Work instruction –
Output the full listing exactly, character for character.

++++ Exercise data

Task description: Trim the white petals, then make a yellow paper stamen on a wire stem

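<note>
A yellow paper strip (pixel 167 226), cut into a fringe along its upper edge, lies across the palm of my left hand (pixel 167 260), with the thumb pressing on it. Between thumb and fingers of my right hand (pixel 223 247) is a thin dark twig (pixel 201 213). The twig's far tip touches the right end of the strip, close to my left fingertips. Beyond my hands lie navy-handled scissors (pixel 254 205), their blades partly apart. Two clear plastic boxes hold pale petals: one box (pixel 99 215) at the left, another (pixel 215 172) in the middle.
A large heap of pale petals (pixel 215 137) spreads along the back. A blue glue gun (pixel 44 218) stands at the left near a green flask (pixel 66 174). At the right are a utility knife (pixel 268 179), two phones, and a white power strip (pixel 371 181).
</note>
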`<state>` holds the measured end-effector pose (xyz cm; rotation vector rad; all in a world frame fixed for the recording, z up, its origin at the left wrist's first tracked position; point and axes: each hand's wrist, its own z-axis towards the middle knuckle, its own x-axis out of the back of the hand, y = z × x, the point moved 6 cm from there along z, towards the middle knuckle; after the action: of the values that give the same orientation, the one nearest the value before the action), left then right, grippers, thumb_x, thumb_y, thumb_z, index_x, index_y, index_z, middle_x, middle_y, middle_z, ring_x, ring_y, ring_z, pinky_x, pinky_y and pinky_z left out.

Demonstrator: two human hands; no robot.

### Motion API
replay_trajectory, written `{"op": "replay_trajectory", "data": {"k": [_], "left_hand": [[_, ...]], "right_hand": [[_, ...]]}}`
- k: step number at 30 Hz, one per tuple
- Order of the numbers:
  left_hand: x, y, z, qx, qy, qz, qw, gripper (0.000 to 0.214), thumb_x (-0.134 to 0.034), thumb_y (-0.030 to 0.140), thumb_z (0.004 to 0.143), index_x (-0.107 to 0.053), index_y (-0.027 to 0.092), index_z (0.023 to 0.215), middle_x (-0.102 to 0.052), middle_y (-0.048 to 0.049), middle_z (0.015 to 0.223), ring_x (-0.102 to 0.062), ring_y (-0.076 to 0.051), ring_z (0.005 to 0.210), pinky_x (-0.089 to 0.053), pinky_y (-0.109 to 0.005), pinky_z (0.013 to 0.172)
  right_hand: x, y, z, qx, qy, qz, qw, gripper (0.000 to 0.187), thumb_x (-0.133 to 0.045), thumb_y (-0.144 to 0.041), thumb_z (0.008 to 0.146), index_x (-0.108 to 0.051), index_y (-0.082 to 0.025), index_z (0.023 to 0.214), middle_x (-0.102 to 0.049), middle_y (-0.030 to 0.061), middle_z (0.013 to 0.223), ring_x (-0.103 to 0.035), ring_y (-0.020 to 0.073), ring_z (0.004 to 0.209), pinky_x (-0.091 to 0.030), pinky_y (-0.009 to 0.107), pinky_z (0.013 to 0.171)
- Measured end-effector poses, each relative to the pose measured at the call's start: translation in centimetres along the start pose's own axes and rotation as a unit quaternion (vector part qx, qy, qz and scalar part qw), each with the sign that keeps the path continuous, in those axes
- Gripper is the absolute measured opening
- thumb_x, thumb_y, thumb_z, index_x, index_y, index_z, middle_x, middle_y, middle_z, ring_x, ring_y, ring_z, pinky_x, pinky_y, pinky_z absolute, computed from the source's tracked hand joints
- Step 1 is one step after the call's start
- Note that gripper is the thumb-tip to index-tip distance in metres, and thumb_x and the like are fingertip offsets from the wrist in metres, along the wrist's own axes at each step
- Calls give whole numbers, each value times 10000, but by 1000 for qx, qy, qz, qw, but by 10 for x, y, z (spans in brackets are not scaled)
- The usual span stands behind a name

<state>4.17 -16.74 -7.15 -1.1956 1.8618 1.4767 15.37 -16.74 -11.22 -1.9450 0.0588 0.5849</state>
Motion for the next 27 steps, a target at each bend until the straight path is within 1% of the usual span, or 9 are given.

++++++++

Exercise answer –
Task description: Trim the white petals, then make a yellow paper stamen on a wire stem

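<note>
A yellow paper strip (pixel 167 226), cut into a fringe along its upper edge, lies across the palm of my left hand (pixel 167 260), with the thumb pressing on it. Between thumb and fingers of my right hand (pixel 223 247) is a thin dark twig (pixel 201 213). The twig's far tip touches the right end of the strip, close to my left fingertips. Beyond my hands lie navy-handled scissors (pixel 254 205), their blades partly apart. Two clear plastic boxes hold pale petals: one box (pixel 99 215) at the left, another (pixel 215 172) in the middle.
A large heap of pale petals (pixel 215 137) spreads along the back. A blue glue gun (pixel 44 218) stands at the left near a green flask (pixel 66 174). At the right are a utility knife (pixel 268 179), two phones, and a white power strip (pixel 371 181).
</note>
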`<state>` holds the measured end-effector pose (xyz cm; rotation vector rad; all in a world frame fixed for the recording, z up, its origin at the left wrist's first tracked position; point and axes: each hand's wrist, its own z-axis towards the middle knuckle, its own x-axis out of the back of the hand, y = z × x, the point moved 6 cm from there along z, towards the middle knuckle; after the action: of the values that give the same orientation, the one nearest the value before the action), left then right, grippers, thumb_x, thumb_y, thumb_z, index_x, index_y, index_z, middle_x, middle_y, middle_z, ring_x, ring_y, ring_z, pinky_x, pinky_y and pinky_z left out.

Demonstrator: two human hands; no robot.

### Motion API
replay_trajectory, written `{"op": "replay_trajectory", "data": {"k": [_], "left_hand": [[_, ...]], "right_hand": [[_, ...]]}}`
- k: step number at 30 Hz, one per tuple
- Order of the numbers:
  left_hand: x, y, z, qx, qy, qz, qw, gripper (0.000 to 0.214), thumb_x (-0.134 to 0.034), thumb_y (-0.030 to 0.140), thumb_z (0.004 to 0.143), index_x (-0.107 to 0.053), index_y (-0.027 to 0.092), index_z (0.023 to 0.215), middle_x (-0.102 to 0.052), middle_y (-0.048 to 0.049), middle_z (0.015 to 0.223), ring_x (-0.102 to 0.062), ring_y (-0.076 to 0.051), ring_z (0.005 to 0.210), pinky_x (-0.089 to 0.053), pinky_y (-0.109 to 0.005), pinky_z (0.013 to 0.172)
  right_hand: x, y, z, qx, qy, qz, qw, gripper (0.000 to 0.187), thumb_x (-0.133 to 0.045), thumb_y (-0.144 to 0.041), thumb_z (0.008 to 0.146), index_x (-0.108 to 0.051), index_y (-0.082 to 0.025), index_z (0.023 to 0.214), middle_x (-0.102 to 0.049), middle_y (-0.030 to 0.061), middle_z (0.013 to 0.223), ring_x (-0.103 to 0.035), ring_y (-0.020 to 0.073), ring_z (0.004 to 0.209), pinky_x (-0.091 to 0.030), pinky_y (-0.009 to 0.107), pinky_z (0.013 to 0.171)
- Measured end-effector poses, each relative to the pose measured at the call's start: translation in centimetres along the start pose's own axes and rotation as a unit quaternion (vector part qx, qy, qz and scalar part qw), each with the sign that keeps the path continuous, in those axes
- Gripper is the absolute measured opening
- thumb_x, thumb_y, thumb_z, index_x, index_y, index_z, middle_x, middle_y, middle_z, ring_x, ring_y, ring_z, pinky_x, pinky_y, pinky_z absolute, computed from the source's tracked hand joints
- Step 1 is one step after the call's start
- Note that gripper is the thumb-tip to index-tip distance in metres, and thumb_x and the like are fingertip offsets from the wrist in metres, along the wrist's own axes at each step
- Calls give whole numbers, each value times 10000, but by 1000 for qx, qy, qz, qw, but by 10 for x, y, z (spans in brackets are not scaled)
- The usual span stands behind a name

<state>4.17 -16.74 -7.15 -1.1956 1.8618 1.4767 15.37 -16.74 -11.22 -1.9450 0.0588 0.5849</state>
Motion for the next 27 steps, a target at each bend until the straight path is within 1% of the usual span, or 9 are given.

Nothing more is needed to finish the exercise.